- TASK DIRECTIONS:
In the entries below, which lines run from the one containing "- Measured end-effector" to the one containing "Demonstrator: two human"? Copy exactly those lines, ends included, and no others.

+ + +

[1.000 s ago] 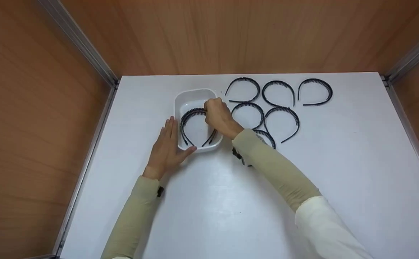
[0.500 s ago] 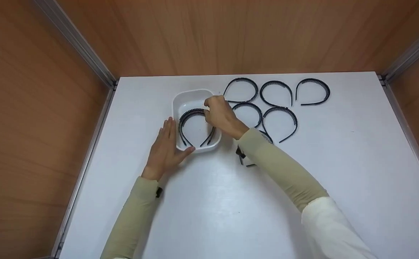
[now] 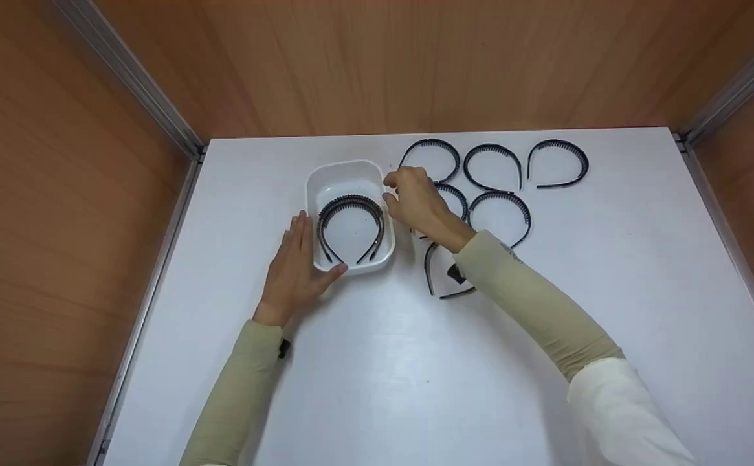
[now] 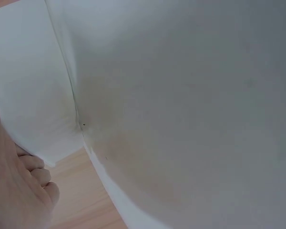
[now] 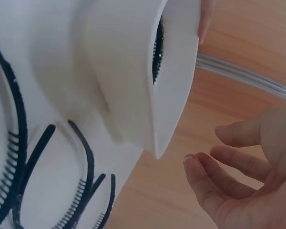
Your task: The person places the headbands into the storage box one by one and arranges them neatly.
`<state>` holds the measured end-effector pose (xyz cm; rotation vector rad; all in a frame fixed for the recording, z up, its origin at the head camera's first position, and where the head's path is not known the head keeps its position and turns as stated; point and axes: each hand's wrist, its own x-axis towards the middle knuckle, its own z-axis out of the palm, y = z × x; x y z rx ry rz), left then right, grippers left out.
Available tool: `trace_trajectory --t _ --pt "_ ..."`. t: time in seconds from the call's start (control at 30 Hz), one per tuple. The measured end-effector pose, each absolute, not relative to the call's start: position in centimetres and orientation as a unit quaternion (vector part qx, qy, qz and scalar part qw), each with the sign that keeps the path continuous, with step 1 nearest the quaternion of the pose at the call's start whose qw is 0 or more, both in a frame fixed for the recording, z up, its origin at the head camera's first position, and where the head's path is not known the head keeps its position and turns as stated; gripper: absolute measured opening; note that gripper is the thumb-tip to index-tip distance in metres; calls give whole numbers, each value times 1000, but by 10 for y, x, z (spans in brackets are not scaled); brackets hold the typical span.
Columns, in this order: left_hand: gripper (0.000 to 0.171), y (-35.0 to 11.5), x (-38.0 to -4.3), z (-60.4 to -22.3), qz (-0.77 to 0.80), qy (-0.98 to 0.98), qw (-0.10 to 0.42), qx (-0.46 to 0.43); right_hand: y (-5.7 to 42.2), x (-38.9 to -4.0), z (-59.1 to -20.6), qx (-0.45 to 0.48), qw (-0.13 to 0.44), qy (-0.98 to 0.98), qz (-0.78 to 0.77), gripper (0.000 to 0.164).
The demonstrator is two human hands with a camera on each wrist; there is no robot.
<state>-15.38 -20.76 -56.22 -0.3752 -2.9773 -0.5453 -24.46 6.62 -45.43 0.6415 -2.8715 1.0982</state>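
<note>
A white plastic tray stands on the table, with several black toothed headbands stacked inside it. My left hand lies along the tray's left wall, fingers straight, the thumb at its near rim. Just off the tray's right rim is my right hand, holding nothing. In the right wrist view the right hand has its thumb and fingers apart and loosely bent, beside the tray wall. Only part of a hand shows in the left wrist view.
Several more headbands lie on the white table right of the tray, among them one at the far right and one in the middle. Another headband is partly covered by the right forearm. Wooden panels rise behind and at both sides.
My right hand has let go of the headbands in the tray and moved right, out past the rim. The left hand keeps its place on the tray.
</note>
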Motion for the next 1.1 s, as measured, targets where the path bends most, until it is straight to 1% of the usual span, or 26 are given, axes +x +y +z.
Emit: trace_trajectory --t 0.3,0.57,0.77,1.1 --pt "122 -211 -154 -564 -175 -974 59 -134 90 -235 -449 214 11 -906 366 29" --pt "123 -213 -151 -563 -169 -976 47 -128 112 -223 -446 211 24 -899 384 28" --pt "123 -211 -151 -564 -172 -975 54 -131 132 -216 -442 206 32 -895 395 27" --pt "123 -209 -152 -563 -172 -974 50 -138 164 -198 -440 194 42 -898 393 27"
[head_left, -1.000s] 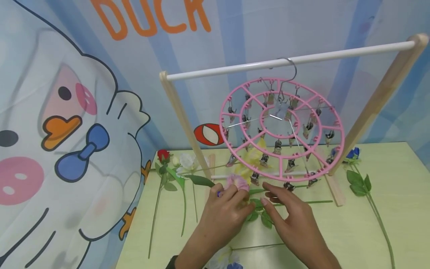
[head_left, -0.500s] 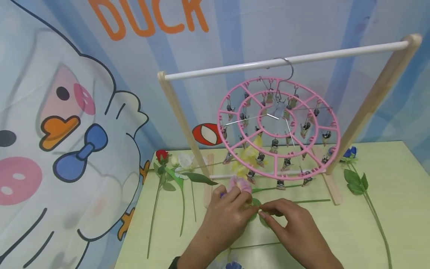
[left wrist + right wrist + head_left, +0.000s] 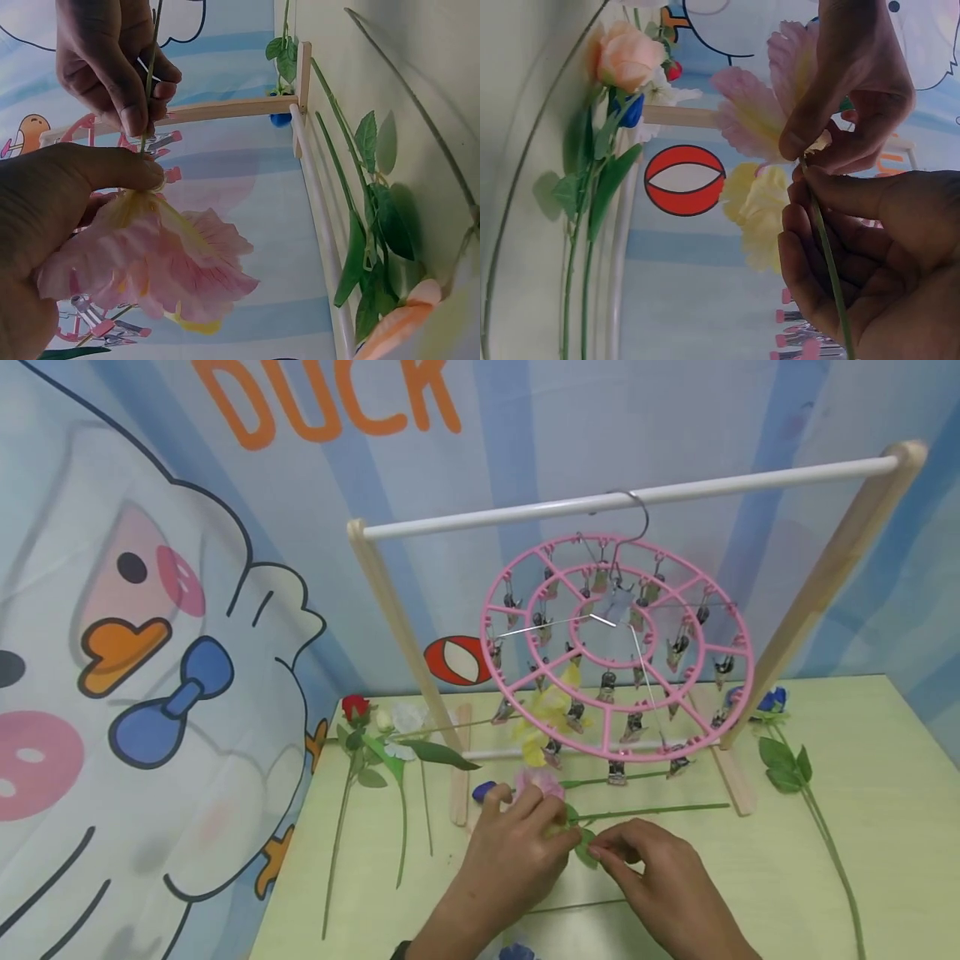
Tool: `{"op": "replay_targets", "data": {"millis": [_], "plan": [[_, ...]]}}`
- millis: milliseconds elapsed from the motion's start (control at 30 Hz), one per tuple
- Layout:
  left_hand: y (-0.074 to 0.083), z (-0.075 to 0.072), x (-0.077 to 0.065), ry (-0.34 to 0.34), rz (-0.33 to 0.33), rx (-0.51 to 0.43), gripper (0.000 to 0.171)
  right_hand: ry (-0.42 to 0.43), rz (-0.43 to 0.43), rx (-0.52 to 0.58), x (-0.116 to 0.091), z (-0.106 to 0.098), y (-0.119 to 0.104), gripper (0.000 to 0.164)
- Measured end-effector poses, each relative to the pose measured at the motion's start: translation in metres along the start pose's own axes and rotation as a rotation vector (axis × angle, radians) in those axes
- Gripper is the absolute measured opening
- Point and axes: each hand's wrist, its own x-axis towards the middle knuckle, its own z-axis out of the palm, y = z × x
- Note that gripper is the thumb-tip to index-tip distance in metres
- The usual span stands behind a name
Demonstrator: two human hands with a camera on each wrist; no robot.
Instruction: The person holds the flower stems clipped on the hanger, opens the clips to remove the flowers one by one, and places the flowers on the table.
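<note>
My left hand (image 3: 517, 852) pinches the base of a pink artificial flower (image 3: 165, 262) with ruffled petals, its bloom pointing away from the right hand. Thumb and finger of my right hand (image 3: 885, 247) grip the thin green stem (image 3: 829, 270) just below the bloom. The two hands' fingertips nearly meet there. Behind them hangs a pink round clip hanger (image 3: 606, 753) with many small metal clips. A yellow flower (image 3: 761, 206) hangs from it, behind the pink one. In the head view the left hand hides part of the pink bloom.
A white rail (image 3: 525, 512) on wooden posts (image 3: 832, 577) carries the hanger. On the table lie a peach rose (image 3: 630, 56), a blue bud (image 3: 487, 791), a red rose (image 3: 355, 707) at left and a blue rose (image 3: 772, 699) with a long stem at right.
My right hand has come down and left from beside the left hand, and its spread fingers have closed to pinch the stem. The left hand has lowered slightly, still holding the pink flower.
</note>
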Motion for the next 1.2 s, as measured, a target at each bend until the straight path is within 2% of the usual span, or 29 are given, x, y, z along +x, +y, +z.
{"op": "replay_targets", "data": {"millis": [133, 333, 467, 667, 933, 1067, 1200], "plan": [[0.001, 0.002, -0.004, -0.006, -0.016, -0.05, 0.005, 0.005, 0.012, -0.004, -0.002, 0.003, 0.008, 0.006], [0.001, 0.006, -0.008, 0.014, -0.021, -0.092, 0.021, 0.036, 0.01, -0.039, -0.006, 0.006, 0.023, 0.005], [0.001, 0.007, -0.011, 0.039, -0.017, -0.093, 0.025, 0.068, -0.015, -0.048, -0.008, 0.008, 0.031, 0.002], [0.001, 0.005, -0.016, 0.018, -0.075, -0.148, 0.029, 0.137, -0.062, -0.058, -0.012, 0.007, 0.043, 0.001], [-0.003, 0.002, -0.021, -0.004, -0.123, -0.161, 0.034, 0.137, 0.015, -0.123, -0.014, -0.005, 0.064, 0.009], [-0.005, 0.001, -0.023, 0.013, -0.136, -0.181, 0.037, 0.175, 0.021, -0.167, -0.019, -0.015, 0.082, 0.011], [-0.006, 0.001, -0.025, 0.022, -0.145, -0.18, 0.038, 0.179, 0.078, -0.193, -0.021, -0.028, 0.1, 0.012]]}}
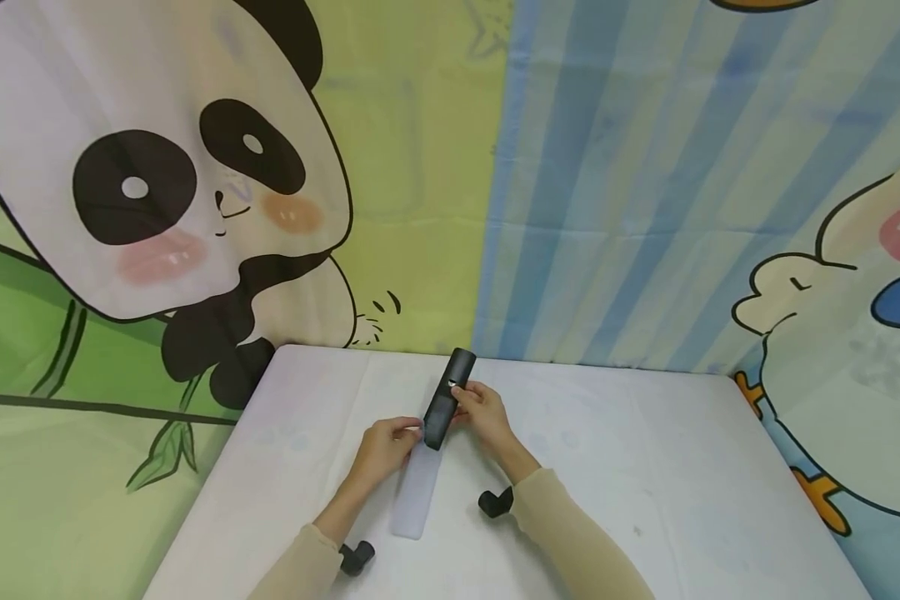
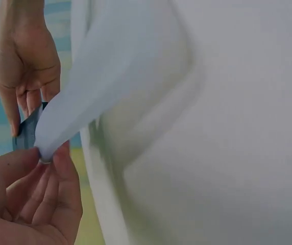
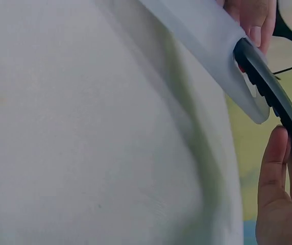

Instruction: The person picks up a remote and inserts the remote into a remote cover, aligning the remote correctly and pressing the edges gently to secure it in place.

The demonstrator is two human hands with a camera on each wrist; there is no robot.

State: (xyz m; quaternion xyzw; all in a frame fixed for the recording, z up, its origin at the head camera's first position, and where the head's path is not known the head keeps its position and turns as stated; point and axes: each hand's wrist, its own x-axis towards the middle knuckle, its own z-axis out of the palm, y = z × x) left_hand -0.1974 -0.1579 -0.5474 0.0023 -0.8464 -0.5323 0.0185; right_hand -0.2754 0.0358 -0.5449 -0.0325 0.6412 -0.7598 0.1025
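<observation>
A black remote control (image 1: 440, 410) is tilted above the white table, in my right hand (image 1: 489, 417), whose thumb and fingers grip it. Its row of raised buttons shows from the side in the right wrist view, where the remote (image 3: 271, 87) overlaps the end of a pale translucent sleeve (image 3: 202, 41). My left hand (image 1: 382, 452) pinches that end of the sleeve (image 1: 416, 496) between thumb and fingers, beside the remote's lower end. The rest of the sleeve slants towards me. An opening shows near the sleeve's end; whether the remote's tip sits inside cannot be made out.
The white tabletop (image 1: 645, 483) runs back to a cloth backdrop (image 1: 412, 208) printed with a panda and stripes. A small black piece shows by each sleeve cuff, one at the left wrist (image 1: 357, 558), one at the right (image 1: 495, 502).
</observation>
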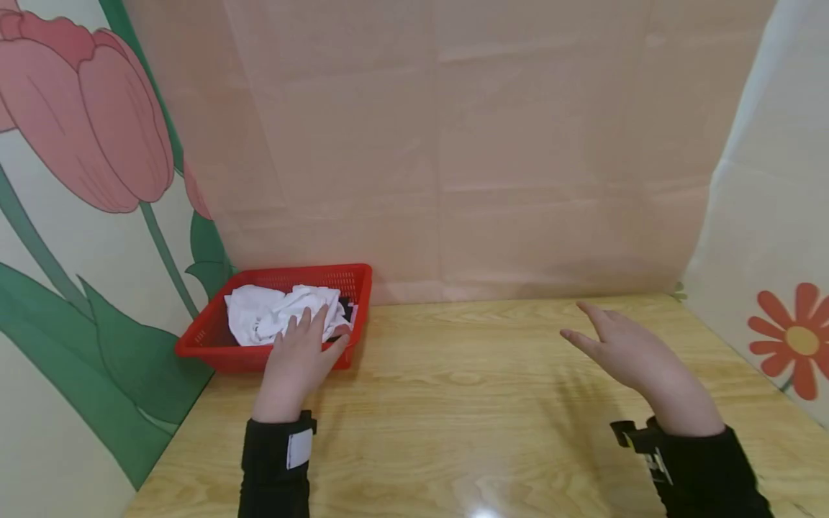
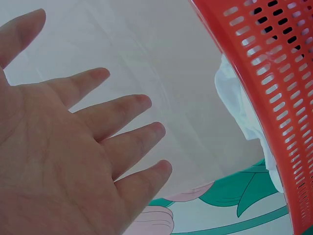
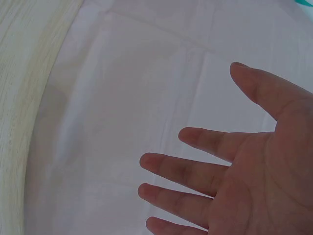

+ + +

- FINISHED EXERCISE:
- Measured end-effector poses, each relative to the pose measured at the motion's start: translation in metres along the start pose's own axes and rotation as a rotation vector (axis × angle, radians) in those axes
- Gripper is the absolute measured opening
- Point and axes: each hand's wrist, its own x-axis towards the middle knuckle, its own z-axis out of the palm, y = z × x
- Note that gripper is the thumb-tip to index-tip distance in metres
- The usual span stands behind a name
Demonstrator: two human hands with a camera on each wrist; no robot.

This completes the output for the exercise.